Charley smiled. “Actually, you remind me a bit of my son.”

“Receding hairline, long nose, slight paunch?”

This time Charley laughed. “I didn’t notice a paunch.”

“Good. My trainer will be pleased. What can I do for you, Charley Webb?”

Charley took a breath for both of them. “It’s about one of your clients.”

“Jill Rohmer,” he acknowledged.

“She wrote to me.”

“She wants you to write her story.”

“Yes.”

“I don’t think you should do it,” he told her.

“What?”

“I don’t think you should do it.”

Charley didn’t bother masking her surprise. “May I ask why?”

“Please don’t take this the wrong way….”

“But?”

“But I just don’t think you’re the right person to tell Jill’s story.”

“May I ask why?” Charley said again.

“Look, I’m a big fan,” he began. “I read your column religiously every week.

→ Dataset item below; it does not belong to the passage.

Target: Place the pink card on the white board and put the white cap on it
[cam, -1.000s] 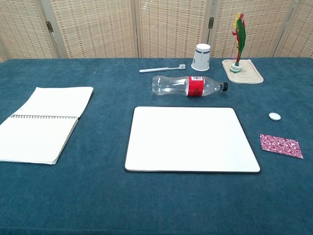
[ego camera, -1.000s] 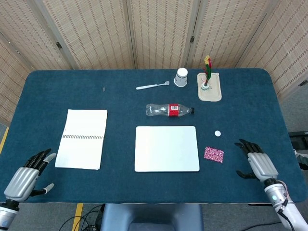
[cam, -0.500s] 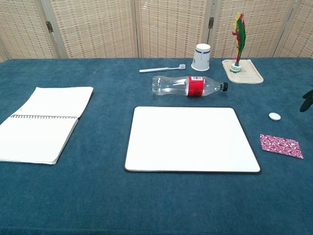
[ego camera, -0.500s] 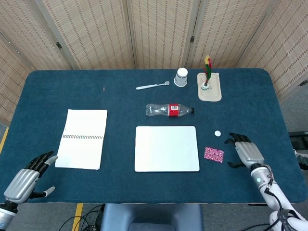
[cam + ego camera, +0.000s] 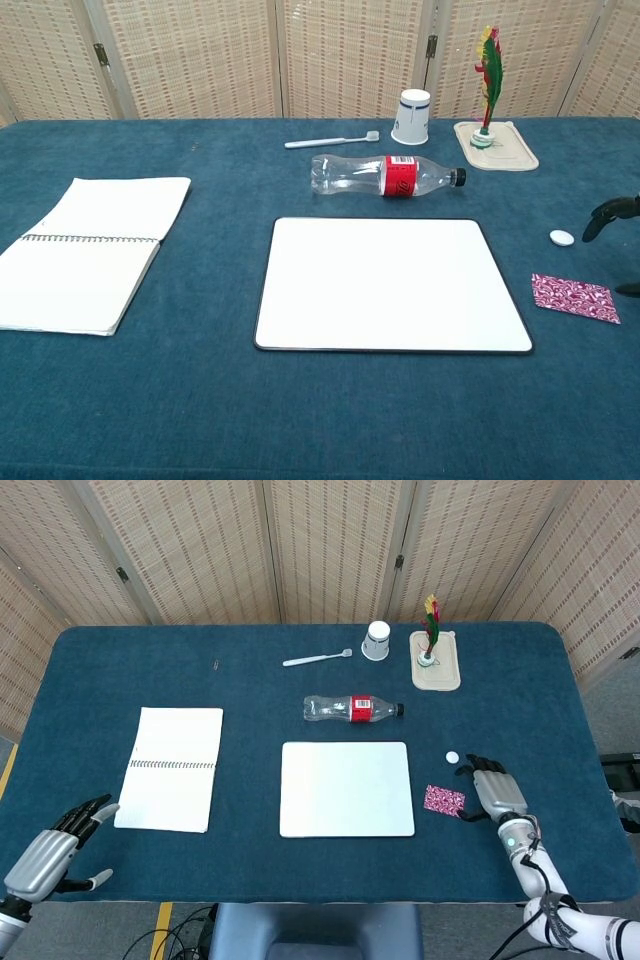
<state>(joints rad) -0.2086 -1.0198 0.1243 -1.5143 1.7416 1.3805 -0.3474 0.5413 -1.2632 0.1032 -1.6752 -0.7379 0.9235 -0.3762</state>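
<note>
Noted pink card [image 5: 444,801] flat on cloth, lower right, just beside white board [image 5: 347,788] — unplaced. Right hand [image 5: 491,792] near it, fingers spread, empty. Judged thin, light, flexible — best pinched at an edge.

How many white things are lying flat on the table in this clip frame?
4: the white board at centre, the open notebook to its left, the white cap off the board's right edge, and the toothbrush behind the bottle. None looks hidden.
</note>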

I find you provocative and entertaining, but…”

“…shallow and lightweight,” Charley finished for him.

“Well, I wouldn’t have put it quite so harshly.”

“But that’s what you would have meant,” Charley said, trying not to bristle at the all-too-familiar assessment.

“I’m not saying you don’t write well. You do. It’s just that Jill Rohmer is a very complicated young woman.”

“And I’m too simple to grasp all that complexity,” Charley stated.

“I didn’t say that.”

“You didn’t have to.”

“Have you ever written a book before, Miss Webb?”

“I’ve been writing my column for three years.”

“Not exactly the same thing. Look, I can understand what would appeal to you about this project.”

“You can?”

“Of course. It’s dark. It’s fascinating. It’s sexy, in a sick, perverted way….”

“You think sick and perverted appeals to me?” Charley folded her arms across the skull and crossbones on the front of her T-shirt.

“It’s high-profile,” he continued, ignoring her interruption. “It’ll get you tons of publicity, maybe even make you a star.”

“Only if I do a good job.”

“Why would you even
want
this job?”

“I’m not sure I do.”

“Then what are you doing here?”

“I had a few questions.”

“Fire away.”

Charley took another deep breath. Alex Prescott was exhausting, she thought, watching as he loosened his blue patterned tie and leaned back in his chair. He couldn’t be much older than she was, she was thinking as she tried to formulate her first question. “In terms of this book, what do you think Jill has in mind?”